My husband and I married and looked forward to having a family, as many young couples do. But after trying to have children and having no success, we began our journey and work of obtaining a family. After 5 years, fertility treatments, and much prayer, we were blessed with our first daughter. After her birth, we again struggled with infertility, again sought help, but to no avail. Within two years of her birth we began to consider adoption. We had actually been certified through LDS Social Services when I found out I was pregnant. Our oldest was 4 years old at the time. But I miscarried at 14 weeks. So, we continued with the adoption process. Three years later we had an opportunity to adopt a little boy in a private adoption. The attorney placed the baby in our home prior to the birth mom signing her paperwork, which we were happy about because getting the baby early helped us begin the bonding process. The birth mom just couldn't go through with it, and we had to give the baby back after 5 days. So, though a hard experience, our family was still determined to adopt and have a family, definitely feeling that there were more children for us before our family would be complete. About a year later, having felt we had done all we could do, and leaving it completely in the Lord's hands, I found out I was pregnant. We were so grateful our prayers had been answered, and two days later got a call from Social Services letting us know we had a baby boy ready to be adopted. We were stunned and elated. We had miscarried the last pregnancy so felt even if this pregnancy worked out, we would want our son. He was for certain the little baby we had prayed for. Again, our gratitude overflowed for the blessings the Lord had given us, and marveled at His sense of humor giving us two at the same time!! God is certainly in control of our opportunities and families as they grow and develop.

It's hard to describe the feelings we had as a family of three going into LDS social services to see our baby for the first time. We had finished all of the paper work and with great joy were escorted to a room full of satin comforters and pillows, with our baby boy lying in the crib waiting for us. The minute we walked in the room all eyes were on him, and his eyes were on us, and he smiled at us.
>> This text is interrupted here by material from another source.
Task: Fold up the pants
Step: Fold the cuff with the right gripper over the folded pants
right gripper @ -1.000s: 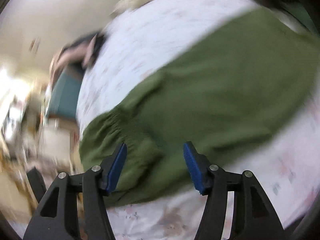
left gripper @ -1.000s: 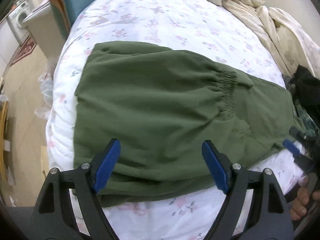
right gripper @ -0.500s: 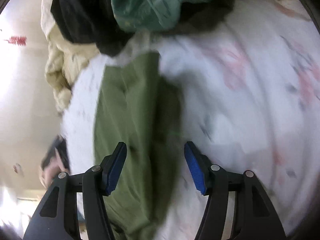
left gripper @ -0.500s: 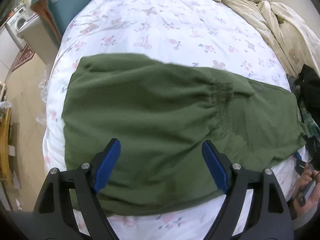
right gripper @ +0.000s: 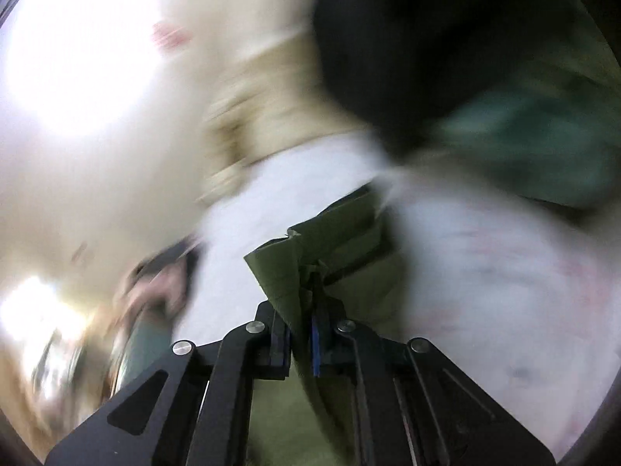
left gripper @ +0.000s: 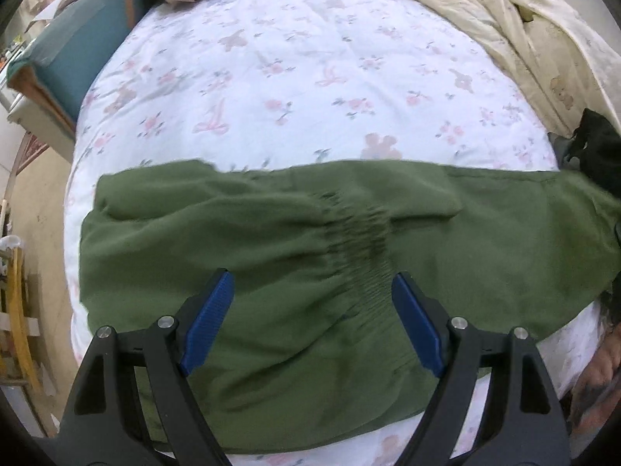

He was only 8 days old. I don't know how it happened, one might say a moment of gas for him, but for us, it was the first confirmation that he and we knew we were meant for each other.

He has always been a joy, was a wonderful baby, so happy all the time. We have been amazed as he has grown, to see his unique personality from day one continue into the young man he is now, a happy, easygoing soul. He has always been so sensitive to others needing assistance and from the time he was very young always loved to help and assist anyone who would allow him to help. He has a very special gift in this way.

He is our son. Very early on I prayed to know for certain that he was to be in our home, and had a very overwhelming feeling of joy and comfort as I prayed which let me know he was always suppose to be with us. We had him sealed to us when he was about 8 months old, after the adoption was final.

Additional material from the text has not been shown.